Your goal >>
For the data below, retype word for word the lines from the one containing "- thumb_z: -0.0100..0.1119" through the one containing "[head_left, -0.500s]"; drop the pictures.

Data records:
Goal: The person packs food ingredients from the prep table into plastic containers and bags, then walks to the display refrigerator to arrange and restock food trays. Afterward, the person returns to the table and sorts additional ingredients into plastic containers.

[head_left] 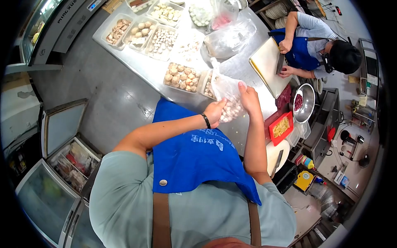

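In front of my blue apron, both hands hold a clear plastic bag (232,93) filled with small pale round pieces; I cannot make out exactly what they are. My left hand (215,113) is closed on the bag's left side, thumb on the plastic. My right hand (249,99) grips its right side with the thumb raised. The bag's twisted top points away from me. Just beyond the left hand stand a plastic tub of brownish meatballs (182,77) and a narrower tub (209,89), partly hidden by the bag.
More food tubs (162,41) and a knotted plastic bag (229,39) stand on the steel table (136,62). At right, a co-worker (306,45) uses a knife on a cutting board (264,66). Nearby are a metal bowl (307,105), a red basket (281,127) and a knife (278,161) on a round board.
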Demonstrator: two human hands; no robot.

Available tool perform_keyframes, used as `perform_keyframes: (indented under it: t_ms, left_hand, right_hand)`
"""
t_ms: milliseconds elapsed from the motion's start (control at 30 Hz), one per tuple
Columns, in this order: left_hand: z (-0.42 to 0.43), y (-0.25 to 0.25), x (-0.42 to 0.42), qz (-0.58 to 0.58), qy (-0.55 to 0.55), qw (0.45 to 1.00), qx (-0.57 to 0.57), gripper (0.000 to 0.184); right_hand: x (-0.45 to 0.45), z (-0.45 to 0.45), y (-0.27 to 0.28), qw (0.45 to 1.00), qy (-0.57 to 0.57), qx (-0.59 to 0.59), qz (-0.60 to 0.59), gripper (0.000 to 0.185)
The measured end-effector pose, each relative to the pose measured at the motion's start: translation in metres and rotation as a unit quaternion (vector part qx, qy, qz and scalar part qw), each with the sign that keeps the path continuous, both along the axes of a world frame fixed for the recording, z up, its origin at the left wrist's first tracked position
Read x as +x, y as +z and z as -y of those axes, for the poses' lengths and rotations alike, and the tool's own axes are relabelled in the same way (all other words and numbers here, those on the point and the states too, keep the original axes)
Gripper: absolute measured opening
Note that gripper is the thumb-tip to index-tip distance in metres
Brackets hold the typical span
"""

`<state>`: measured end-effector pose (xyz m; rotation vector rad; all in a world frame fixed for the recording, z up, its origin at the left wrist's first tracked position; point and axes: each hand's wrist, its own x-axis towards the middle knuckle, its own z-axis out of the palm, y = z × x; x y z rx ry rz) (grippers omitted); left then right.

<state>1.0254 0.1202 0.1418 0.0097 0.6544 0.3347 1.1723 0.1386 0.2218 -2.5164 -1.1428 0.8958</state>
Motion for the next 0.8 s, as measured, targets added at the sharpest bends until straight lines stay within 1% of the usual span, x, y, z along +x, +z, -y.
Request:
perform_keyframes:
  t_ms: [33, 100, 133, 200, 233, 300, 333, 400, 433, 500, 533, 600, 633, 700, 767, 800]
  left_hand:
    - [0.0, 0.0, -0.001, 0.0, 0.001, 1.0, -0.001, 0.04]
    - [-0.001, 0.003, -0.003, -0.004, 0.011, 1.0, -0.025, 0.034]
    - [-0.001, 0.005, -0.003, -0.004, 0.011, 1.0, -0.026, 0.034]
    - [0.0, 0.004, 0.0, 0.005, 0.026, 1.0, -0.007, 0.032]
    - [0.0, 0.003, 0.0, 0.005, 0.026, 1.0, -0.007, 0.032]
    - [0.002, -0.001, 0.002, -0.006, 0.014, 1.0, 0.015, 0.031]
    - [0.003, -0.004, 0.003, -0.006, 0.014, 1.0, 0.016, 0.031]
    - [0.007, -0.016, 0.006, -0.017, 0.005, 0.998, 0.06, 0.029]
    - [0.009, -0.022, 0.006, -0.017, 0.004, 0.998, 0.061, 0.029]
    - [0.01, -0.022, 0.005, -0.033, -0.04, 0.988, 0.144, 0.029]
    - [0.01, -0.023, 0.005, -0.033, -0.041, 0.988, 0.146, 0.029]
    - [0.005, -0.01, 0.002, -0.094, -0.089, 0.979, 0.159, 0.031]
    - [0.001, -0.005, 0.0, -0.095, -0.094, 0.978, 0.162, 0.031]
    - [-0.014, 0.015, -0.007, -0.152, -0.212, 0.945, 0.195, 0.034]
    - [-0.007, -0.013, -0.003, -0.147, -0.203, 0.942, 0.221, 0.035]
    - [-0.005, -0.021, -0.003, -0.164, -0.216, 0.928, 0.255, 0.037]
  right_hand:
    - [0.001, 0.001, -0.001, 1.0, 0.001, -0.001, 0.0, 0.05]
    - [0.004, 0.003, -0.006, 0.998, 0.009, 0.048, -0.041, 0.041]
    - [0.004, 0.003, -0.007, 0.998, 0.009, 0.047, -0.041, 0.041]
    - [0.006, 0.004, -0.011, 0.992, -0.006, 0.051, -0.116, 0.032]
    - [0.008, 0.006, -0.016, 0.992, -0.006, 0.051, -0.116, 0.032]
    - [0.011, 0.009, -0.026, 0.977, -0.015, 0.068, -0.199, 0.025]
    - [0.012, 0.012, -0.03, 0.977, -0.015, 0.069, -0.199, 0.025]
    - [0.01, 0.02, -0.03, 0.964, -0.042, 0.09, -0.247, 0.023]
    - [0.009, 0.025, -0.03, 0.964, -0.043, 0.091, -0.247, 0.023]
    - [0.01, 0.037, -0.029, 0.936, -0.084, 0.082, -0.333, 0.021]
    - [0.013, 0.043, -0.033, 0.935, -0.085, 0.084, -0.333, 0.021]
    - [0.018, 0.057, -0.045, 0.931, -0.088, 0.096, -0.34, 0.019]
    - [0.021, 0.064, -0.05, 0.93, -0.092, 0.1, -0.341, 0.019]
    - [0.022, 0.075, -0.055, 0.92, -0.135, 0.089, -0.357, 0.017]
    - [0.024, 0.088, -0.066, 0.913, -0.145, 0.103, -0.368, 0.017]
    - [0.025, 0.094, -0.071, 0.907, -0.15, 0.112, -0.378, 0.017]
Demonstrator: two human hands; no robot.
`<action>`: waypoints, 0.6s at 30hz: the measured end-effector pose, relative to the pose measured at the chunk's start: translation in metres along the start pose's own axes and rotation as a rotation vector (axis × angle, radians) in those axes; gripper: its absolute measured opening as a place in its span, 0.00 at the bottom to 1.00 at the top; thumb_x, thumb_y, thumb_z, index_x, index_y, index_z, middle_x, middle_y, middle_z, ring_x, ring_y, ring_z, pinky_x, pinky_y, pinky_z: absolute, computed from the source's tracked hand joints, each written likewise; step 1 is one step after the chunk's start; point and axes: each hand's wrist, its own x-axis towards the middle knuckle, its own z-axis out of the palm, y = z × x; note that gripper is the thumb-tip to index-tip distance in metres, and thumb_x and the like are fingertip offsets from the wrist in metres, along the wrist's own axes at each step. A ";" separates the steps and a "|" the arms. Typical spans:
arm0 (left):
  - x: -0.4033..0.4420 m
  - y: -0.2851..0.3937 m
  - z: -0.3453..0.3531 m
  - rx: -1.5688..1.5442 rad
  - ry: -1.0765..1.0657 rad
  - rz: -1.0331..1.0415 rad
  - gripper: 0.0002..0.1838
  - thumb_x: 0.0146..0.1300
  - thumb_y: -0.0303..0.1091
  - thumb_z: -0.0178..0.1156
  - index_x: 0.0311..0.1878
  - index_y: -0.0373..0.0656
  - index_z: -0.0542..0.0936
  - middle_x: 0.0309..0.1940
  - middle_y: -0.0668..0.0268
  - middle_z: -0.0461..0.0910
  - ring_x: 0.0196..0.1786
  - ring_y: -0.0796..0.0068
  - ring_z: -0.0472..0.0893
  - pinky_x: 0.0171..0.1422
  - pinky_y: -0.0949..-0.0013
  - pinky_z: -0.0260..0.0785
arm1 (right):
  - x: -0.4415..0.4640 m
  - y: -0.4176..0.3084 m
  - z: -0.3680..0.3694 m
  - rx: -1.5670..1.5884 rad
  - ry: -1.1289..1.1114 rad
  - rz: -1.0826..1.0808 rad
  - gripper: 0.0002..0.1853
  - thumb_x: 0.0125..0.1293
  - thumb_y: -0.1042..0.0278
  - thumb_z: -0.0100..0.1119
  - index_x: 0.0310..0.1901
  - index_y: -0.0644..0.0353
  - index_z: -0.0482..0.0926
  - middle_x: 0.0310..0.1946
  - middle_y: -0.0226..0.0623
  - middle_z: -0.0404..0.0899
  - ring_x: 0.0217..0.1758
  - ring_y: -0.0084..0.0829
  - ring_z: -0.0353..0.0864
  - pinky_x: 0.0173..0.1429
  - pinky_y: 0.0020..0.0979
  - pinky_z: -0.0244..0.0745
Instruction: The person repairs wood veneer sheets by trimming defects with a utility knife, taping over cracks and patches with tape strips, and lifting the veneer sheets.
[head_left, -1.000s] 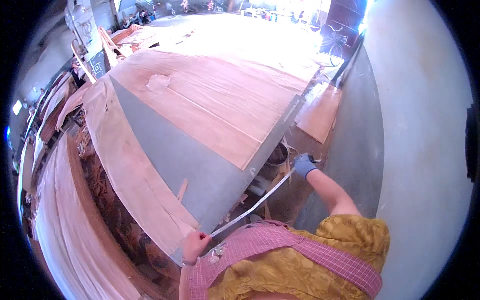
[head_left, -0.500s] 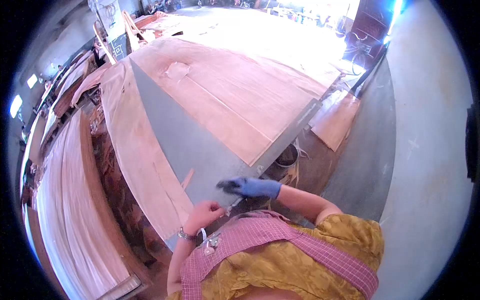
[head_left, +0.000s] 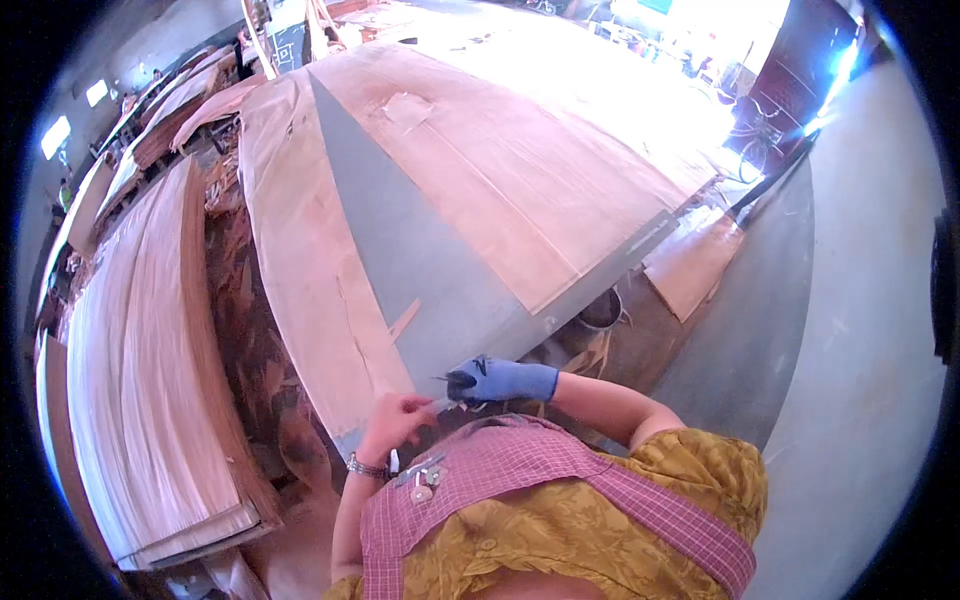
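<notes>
My left hand (head_left: 395,420), bare with a metal watch at the wrist, pinches a pale strip (head_left: 434,406) near the front edge of the grey table (head_left: 432,250). Close beside it on the right, my right hand (head_left: 490,382) wears a blue glove with dark fingertips, its fingers closed around the other end of the strip and a small thin dark object too small to name. Thin pinkish wood sheets (head_left: 480,180) cover much of the table, with a narrow sheet (head_left: 310,240) along its left side. A small wood sliver (head_left: 405,318) lies on the grey surface.
Stacked veneer (head_left: 150,370) stands at the left, with broken scraps (head_left: 240,290) between it and the table. A round bucket (head_left: 602,310) sits under the table's right edge. Beyond are a loose board (head_left: 693,262), a bicycle (head_left: 755,145) and a pale wall (head_left: 870,300) at right.
The long white strip stretched between my hands has been gathered short. My gloved right hand has come leftward from beyond the table's corner to beside my left hand. The view has shifted.
</notes>
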 end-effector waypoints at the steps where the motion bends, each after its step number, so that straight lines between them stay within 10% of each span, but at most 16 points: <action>1: 0.001 -0.018 -0.010 -0.019 0.038 -0.001 0.10 0.63 0.33 0.64 0.40 0.35 0.85 0.28 0.68 0.84 0.23 0.84 0.77 0.25 0.77 0.70 | -0.002 -0.003 0.000 -0.084 0.026 0.005 0.12 0.66 0.65 0.56 0.45 0.62 0.81 0.34 0.38 0.84 0.33 0.26 0.83 0.40 0.33 0.79; 12: -0.043 -0.095 -0.044 -0.177 0.132 -0.206 0.10 0.60 0.34 0.64 0.39 0.37 0.84 0.28 0.68 0.83 0.26 0.82 0.80 0.32 0.76 0.72 | -0.020 0.030 0.006 -0.218 0.318 0.046 0.17 0.66 0.54 0.60 0.46 0.59 0.81 0.39 0.48 0.83 0.42 0.43 0.85 0.48 0.41 0.76; 18: 0.003 -0.133 -0.027 -0.190 0.524 -0.143 0.08 0.59 0.33 0.68 0.35 0.38 0.82 0.25 0.69 0.82 0.24 0.83 0.79 0.27 0.75 0.70 | 0.029 0.089 -0.011 -0.239 0.074 0.195 0.18 0.68 0.51 0.53 0.46 0.56 0.82 0.40 0.48 0.83 0.46 0.53 0.81 0.49 0.47 0.75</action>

Your response >>
  - thumb_z: -0.0100..0.1119
  - index_x: 0.0310..0.1901
  - index_y: -0.0644..0.0353
  - index_z: -0.0482..0.0926
  - middle_x: 0.0310..0.1946
  - middle_y: -0.0226..0.0623
  - middle_z: -0.0404..0.0899
  - ring_x: 0.0217..0.1758
  - ring_y: -0.0084..0.0829
  - ring_z: -0.0353..0.0864
  - pinky_x: 0.0173..0.1429
  - pinky_y: 0.0020..0.0979
  - pinky_z: -0.0244..0.0745
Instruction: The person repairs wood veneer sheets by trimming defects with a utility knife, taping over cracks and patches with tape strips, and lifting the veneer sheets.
[head_left, -1.000s] 
[head_left, -0.500s] 

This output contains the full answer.